### AIM OF THE TASK
Only lines holding the word "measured" are wanted. Copy them from the listing below.

### DATA BELOW
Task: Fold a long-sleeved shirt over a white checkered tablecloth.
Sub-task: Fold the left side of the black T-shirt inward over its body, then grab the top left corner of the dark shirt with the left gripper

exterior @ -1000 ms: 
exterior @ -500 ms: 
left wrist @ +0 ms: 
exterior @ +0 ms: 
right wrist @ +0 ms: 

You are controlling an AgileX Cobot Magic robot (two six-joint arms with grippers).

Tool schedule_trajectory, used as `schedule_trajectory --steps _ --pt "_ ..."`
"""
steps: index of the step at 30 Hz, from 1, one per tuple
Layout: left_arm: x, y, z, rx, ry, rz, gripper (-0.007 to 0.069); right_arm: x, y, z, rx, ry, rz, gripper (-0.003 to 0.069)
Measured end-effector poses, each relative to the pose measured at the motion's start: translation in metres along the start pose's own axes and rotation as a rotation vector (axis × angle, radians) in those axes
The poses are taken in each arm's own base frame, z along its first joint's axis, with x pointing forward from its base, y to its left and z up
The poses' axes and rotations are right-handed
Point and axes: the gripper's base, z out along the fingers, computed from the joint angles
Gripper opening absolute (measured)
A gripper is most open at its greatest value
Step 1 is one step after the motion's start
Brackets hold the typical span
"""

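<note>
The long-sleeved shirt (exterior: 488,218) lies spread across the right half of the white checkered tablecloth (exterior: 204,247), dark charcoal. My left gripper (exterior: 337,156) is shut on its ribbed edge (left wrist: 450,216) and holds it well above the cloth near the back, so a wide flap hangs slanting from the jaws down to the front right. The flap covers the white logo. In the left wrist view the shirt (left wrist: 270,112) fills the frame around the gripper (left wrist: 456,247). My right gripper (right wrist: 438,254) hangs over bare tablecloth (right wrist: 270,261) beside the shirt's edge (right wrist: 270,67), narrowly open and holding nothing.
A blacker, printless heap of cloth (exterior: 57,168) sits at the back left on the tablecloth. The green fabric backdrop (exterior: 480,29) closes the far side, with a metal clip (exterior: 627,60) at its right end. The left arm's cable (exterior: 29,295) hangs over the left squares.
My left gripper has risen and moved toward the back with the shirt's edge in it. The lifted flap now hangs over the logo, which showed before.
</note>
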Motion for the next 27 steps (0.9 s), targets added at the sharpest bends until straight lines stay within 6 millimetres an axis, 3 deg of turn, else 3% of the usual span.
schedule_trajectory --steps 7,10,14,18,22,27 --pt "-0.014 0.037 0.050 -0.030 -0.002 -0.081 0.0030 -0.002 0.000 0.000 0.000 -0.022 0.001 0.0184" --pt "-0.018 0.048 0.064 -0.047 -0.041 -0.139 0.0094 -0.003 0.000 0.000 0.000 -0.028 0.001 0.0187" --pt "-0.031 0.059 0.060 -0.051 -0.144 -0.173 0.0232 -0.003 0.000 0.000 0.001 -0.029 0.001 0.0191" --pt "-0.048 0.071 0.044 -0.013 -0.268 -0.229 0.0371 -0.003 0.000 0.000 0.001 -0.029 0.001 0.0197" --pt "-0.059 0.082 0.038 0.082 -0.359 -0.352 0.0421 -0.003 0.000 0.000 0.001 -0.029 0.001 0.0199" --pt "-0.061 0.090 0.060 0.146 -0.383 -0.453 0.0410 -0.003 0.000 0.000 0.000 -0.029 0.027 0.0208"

### ANSWER BOX
Measured end-effector poses, each relative to the pose measured at the motion's start: translation in metres along the start pose's own axes and rotation as a rotation vector (axis × angle, radians) in those axes
Gripper opening absolute (measured)

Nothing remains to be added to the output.